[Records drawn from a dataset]
━━━━━━━━━━━━━━━━━━━━

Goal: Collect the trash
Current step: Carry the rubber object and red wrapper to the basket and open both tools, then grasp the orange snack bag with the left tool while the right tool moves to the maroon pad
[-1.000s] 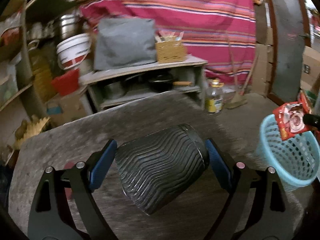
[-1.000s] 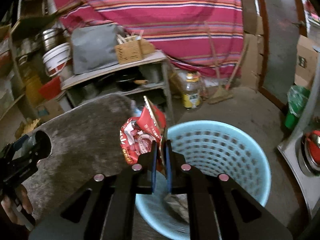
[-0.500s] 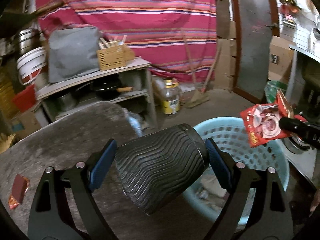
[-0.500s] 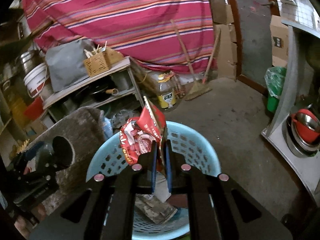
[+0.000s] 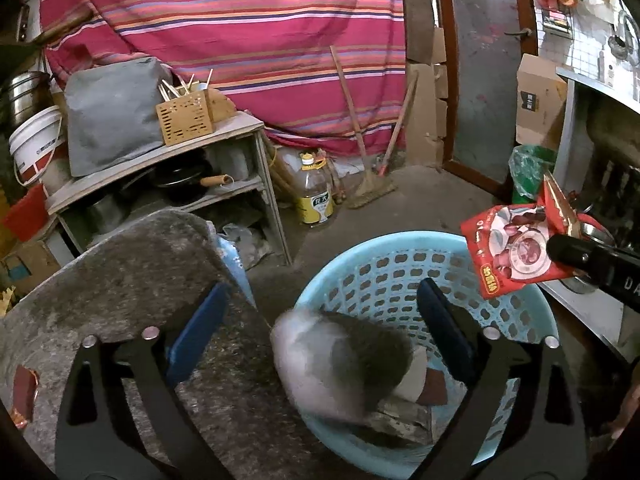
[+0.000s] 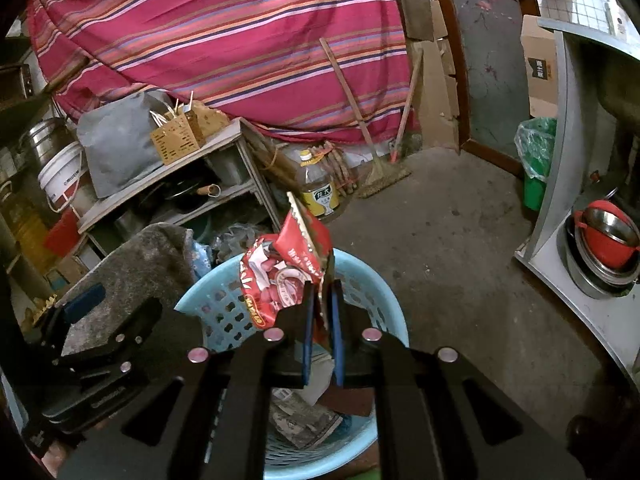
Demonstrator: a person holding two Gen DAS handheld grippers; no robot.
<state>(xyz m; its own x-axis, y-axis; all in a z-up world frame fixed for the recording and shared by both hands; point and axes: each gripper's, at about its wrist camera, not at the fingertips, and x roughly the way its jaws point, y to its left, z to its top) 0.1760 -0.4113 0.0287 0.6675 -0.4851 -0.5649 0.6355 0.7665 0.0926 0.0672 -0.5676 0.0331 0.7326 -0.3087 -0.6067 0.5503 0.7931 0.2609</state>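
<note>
Over the blue basket [image 5: 516, 312], a dark ribbed cup [image 5: 340, 364] is being dropped, blurred mid-fall just inside the near rim, so it's pretty much already binned. It's being let go by the left gripper [image 5: 320, 340], whose jaws are opening wide with nothing pressed between the pads now; the cup is clear of both. Scraps of paper and cardboard are being piled up at the basket's bottom.

Just beside that, a red wrapper [image 6: 280, 276] is being pinched by one edge in the right gripper [image 6: 320, 320], jaws narrow and clamped tight on it. It's being held above the basket, probably so it falls straight in once released.

Further out, another small red wrapper [image 5: 24, 392] is being left on the grey table [image 5: 120, 280] for now, likely next in line.
</note>
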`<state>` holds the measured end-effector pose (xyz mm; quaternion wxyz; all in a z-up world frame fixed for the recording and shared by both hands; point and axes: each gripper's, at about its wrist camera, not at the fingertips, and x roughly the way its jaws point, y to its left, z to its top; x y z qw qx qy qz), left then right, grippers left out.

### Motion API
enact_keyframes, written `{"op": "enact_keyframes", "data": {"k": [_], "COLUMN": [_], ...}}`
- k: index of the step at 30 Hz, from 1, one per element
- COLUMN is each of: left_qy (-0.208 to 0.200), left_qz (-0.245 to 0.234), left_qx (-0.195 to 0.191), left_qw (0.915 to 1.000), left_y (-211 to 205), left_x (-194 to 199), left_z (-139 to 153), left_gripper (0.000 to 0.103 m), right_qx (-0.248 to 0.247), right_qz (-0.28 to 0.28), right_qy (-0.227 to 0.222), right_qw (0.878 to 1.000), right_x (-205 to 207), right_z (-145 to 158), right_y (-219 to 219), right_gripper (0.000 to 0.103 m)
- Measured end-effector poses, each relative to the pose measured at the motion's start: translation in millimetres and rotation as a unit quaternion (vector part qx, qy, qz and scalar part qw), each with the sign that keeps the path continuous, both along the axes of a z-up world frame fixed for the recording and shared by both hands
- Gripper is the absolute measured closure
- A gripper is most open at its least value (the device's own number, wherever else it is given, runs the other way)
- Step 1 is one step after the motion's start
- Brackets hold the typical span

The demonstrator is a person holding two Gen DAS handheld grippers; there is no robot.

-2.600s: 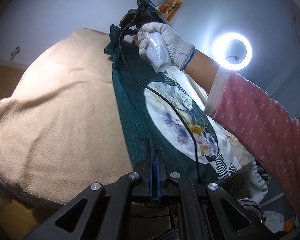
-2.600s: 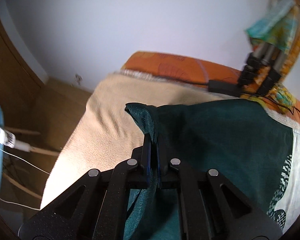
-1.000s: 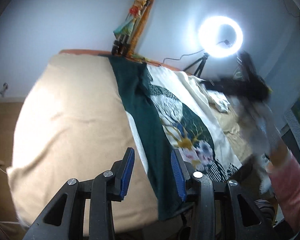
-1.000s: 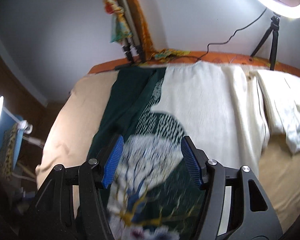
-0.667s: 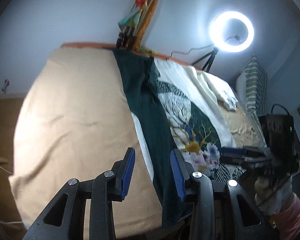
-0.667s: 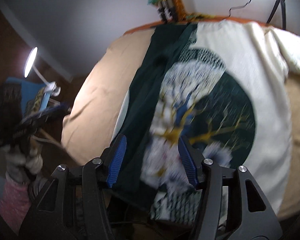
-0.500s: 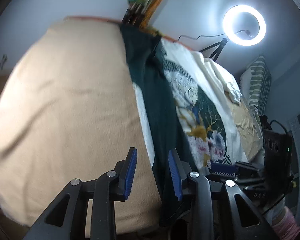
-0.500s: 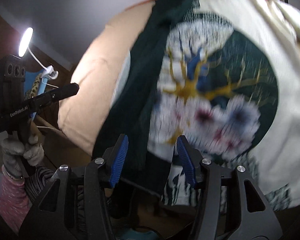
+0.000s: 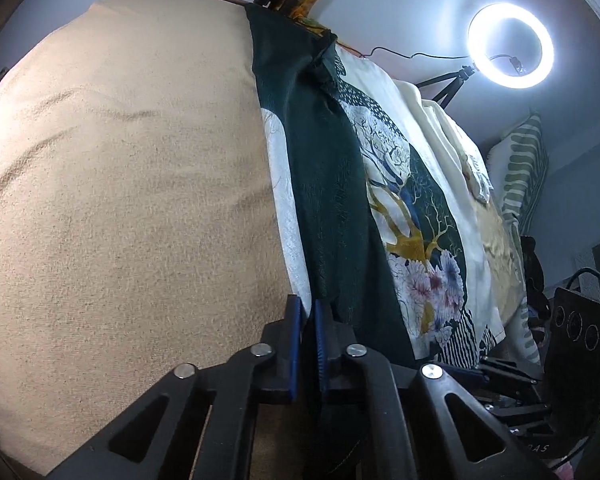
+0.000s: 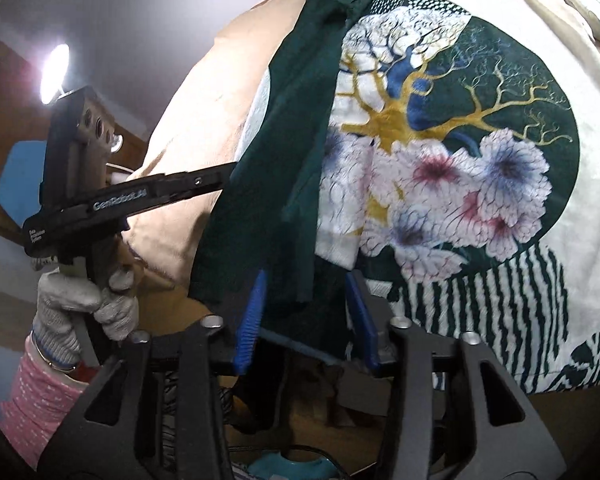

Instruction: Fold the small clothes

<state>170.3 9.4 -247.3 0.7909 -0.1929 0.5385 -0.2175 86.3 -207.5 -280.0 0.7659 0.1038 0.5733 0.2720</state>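
A cream and dark green printed cloth [image 9: 412, 184] with a gold tree and pale flowers lies on the bed, its dark green edge folded over as a long strip [image 9: 324, 184]. My left gripper [image 9: 306, 312] is shut on the near left edge of the cloth. In the right wrist view the same cloth [image 10: 452, 128] fills the frame, and the left gripper [image 10: 220, 178] reaches in from the left. My right gripper [image 10: 304, 304] is open, its blue pads either side of the cloth's hanging near edge.
A beige blanket [image 9: 120, 184] covers the bed's left part. A ring light [image 9: 510, 46] on a tripod stands at the far right. A folded cream cloth [image 9: 460, 148] and a striped pillow [image 9: 522, 168] lie to the right. A desk lamp [image 10: 54, 72] glows left.
Both grippers let go of the far dark green edge and came back to the near edge. The left gripper has closed on the cloth's near edge; the right has moved close to it, still open.
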Motion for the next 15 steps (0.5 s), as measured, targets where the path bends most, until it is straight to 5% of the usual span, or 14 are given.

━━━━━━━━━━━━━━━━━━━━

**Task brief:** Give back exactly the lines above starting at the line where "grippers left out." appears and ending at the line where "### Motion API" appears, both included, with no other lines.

**Output for this task:**
`<state>` holds the measured end-effector pose (xyz mm; quaternion wxyz; all in a z-up world frame fixed for the recording and shared by both hands; point and axes: each gripper's, at about its wrist camera, not at the fingertips, and x roughly the way its jaws point, y to its left, z to its top; x y z qw qx qy qz), left then right, grippers left out.

### Motion API

The output contains the complete answer to the exercise.